[Data shown]

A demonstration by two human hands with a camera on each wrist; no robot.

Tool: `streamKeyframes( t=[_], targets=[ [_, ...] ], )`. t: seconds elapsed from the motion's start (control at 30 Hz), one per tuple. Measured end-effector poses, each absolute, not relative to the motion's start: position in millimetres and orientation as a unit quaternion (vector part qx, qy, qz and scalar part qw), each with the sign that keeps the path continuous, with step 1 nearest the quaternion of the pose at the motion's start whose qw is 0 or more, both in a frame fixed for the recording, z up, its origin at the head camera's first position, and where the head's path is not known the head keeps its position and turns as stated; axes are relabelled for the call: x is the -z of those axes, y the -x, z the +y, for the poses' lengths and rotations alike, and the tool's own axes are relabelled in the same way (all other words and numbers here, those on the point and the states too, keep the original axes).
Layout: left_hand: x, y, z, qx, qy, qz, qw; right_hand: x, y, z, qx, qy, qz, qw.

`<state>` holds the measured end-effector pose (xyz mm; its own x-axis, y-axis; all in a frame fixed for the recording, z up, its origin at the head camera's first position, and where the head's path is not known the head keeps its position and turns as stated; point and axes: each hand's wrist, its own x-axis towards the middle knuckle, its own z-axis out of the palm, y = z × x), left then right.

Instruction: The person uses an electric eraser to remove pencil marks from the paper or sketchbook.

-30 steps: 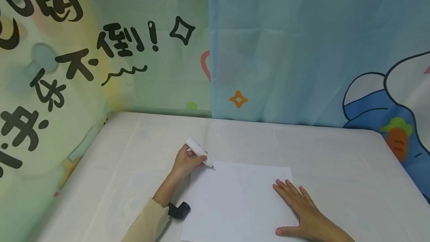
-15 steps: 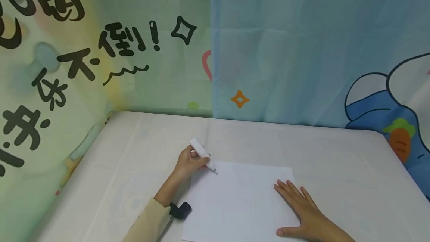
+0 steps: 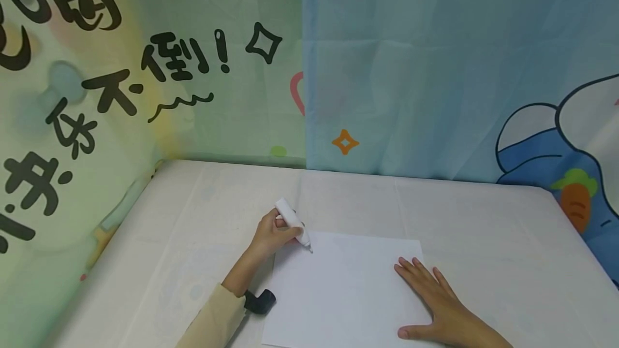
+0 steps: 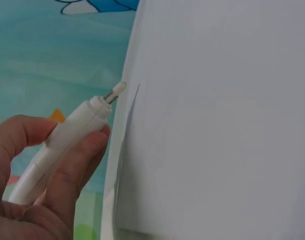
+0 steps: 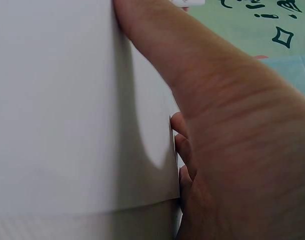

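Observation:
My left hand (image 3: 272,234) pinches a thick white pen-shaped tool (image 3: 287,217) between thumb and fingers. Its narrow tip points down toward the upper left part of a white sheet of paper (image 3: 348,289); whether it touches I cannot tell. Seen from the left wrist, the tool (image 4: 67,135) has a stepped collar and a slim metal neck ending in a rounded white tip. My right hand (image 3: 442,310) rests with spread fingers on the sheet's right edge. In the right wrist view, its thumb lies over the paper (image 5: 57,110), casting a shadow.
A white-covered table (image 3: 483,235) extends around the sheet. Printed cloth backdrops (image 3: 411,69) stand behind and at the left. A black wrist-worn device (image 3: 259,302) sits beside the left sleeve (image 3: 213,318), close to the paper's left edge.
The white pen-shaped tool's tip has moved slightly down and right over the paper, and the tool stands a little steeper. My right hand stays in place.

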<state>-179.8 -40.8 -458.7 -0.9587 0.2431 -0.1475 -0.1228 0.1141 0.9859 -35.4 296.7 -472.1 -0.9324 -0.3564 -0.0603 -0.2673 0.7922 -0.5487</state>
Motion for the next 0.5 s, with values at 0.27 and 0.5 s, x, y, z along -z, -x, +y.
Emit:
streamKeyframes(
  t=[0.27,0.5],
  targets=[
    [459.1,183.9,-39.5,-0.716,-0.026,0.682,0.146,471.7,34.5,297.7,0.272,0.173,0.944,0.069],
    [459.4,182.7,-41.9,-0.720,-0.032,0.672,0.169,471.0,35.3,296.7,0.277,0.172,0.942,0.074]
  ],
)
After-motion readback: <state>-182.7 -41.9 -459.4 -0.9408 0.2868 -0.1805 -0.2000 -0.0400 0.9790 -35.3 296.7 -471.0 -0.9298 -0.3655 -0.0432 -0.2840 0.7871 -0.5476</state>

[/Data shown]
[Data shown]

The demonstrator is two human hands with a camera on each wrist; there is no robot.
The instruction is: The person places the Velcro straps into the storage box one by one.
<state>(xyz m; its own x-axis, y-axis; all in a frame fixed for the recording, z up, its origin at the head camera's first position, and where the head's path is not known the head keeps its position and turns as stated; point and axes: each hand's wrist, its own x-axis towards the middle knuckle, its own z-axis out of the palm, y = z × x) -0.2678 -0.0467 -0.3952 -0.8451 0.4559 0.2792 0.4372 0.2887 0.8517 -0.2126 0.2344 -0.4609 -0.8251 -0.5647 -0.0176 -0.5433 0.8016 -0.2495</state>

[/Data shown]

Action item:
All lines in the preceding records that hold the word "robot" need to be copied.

Reply:
A demonstration by two human hands with a camera on each wrist; no robot.
The demonstrator is two human hands with a camera on each wrist; there is no robot.

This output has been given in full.